Aterro Sanitário de Goiânia poderá operar por até 30 anos, aponta estudo
Um estudo técnico do Instituto de Planejamento e Gestão de Cidades (IPGC) concluiu que o Aterro Sanitário de Goiânia mantém viabilidade para receber resíduos sólidos por mais 20 a 30 anos, desde que sejam executadas intervenções estruturais e operacionais.
Diagnóstico e recomendações
O relatório, assinado pelos engenheiros Simão Pedro de Aguiar (CREA-SP 5060096054) e Marina Alves Oliveira (CREA-MG 1421259834), identificou que:
- Sem correções, a vida útil atual do aterro (que recebe 4,6 toneladas diárias) seria de cerca de 7 anos.
- A implantação de usinas de compostagem e triagem elevaria a capacidade para 14 anos.
- Com todas as medidas recomendadas — entre elas realocação de lagoas de chorume, expansão territorial, desmobilização do antigo aterro de inertes e instalação de unidades de tratamento de resíduos e combustível derivado de resíduos (RDF) — a longevidade estimada alcança até 30 anos.
O estudo enfatiza a necessidade de priorizar a reestruturação e a regularização ambiental do aterro, alinhada à Política Nacional de Resíduos Sólidos.
Ações em curso
Para responder ao diagnóstico, a administração municipal já adotou diversas medidas:
- Reforço da frota com 4 tratores de esteira, 1 escavadeira hidráulica, 2 pás carregadeiras, 1 retroescavadeira e 4 caminhões basculantes.
- Início de obras de adequação de taludes e limpeza do local.
- Contratação em fase final de empresa para monitoramento ambiental e geotécnico.
- Rotina de cobertura diária de resíduos, drenagem de chorume e captação de biogás.
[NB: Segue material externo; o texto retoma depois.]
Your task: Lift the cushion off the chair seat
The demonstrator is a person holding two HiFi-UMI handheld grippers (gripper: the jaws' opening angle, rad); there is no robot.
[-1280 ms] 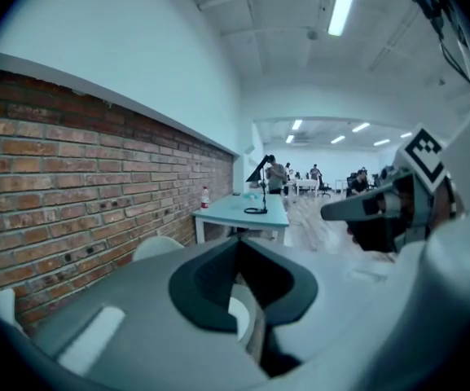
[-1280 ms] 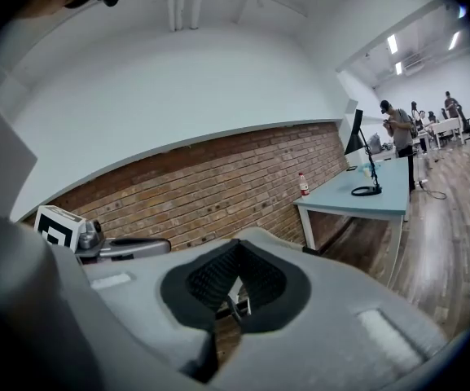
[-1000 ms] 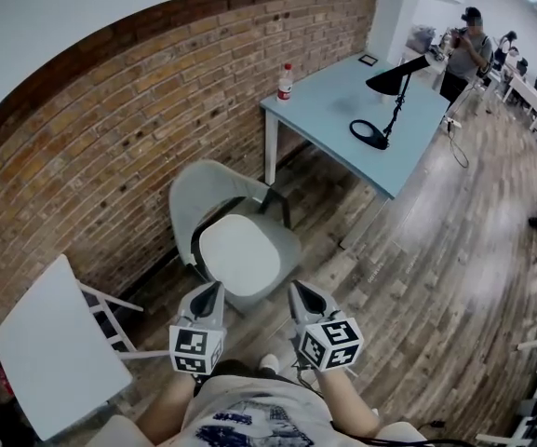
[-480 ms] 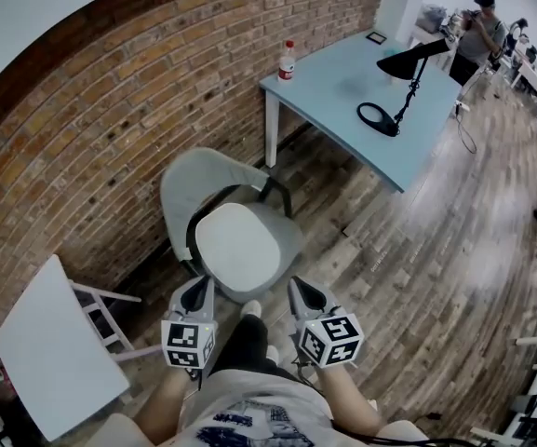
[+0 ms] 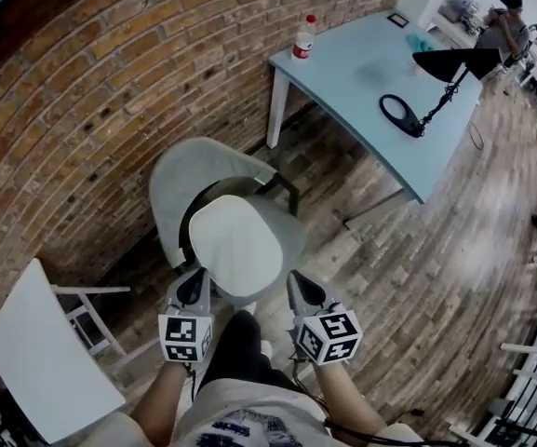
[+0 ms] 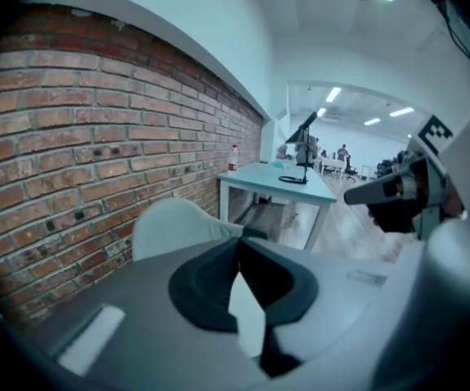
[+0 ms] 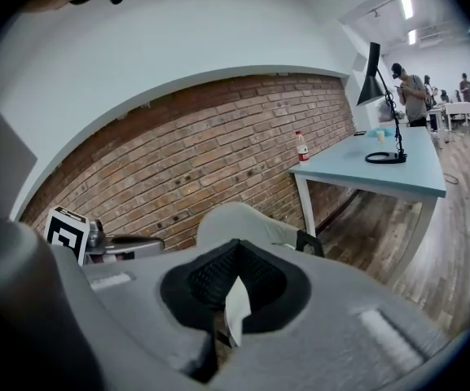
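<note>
A pale oval cushion [image 5: 234, 243] lies on the seat of a grey shell chair [image 5: 191, 173] by the brick wall. In the head view my left gripper [image 5: 195, 284] is at the cushion's near left edge and my right gripper [image 5: 296, 285] off its near right side; both are shut and hold nothing. Through the slit between the closed jaws of each gripper view shows a sliver of the cushion [image 6: 247, 320] [image 7: 236, 308]. The chair back [image 6: 172, 226] [image 7: 239, 221] rises above the jaws in both.
A light blue table [image 5: 361, 73] stands beyond the chair with a bottle [image 5: 303, 37] and a black desk lamp [image 5: 449, 68]. A white folding chair [image 5: 40, 352] is at the left. My leg [image 5: 235, 347] is between the grippers. A person [image 5: 505, 21] stands far right.
Both grippers have moved forward and down towards the chair; the cushion now lies just ahead of their tips. Both jaws stay shut.
</note>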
- Licitação em preparação para implantar unidade de tratamento de chorume na própria ETE da Saneago.
- Projeto para beneficiamento de resíduos da construção civil, garantindo destinação adequada ao material.
O prefeito e a Secretaria de Meio Ambiente afirmam que essas ações, aliadas às recomendações do IPGC, vão assegurar que o Aterro Sanitário de Goiânia atenda às demandas urbanas de forma sustentável nas próximas décadas.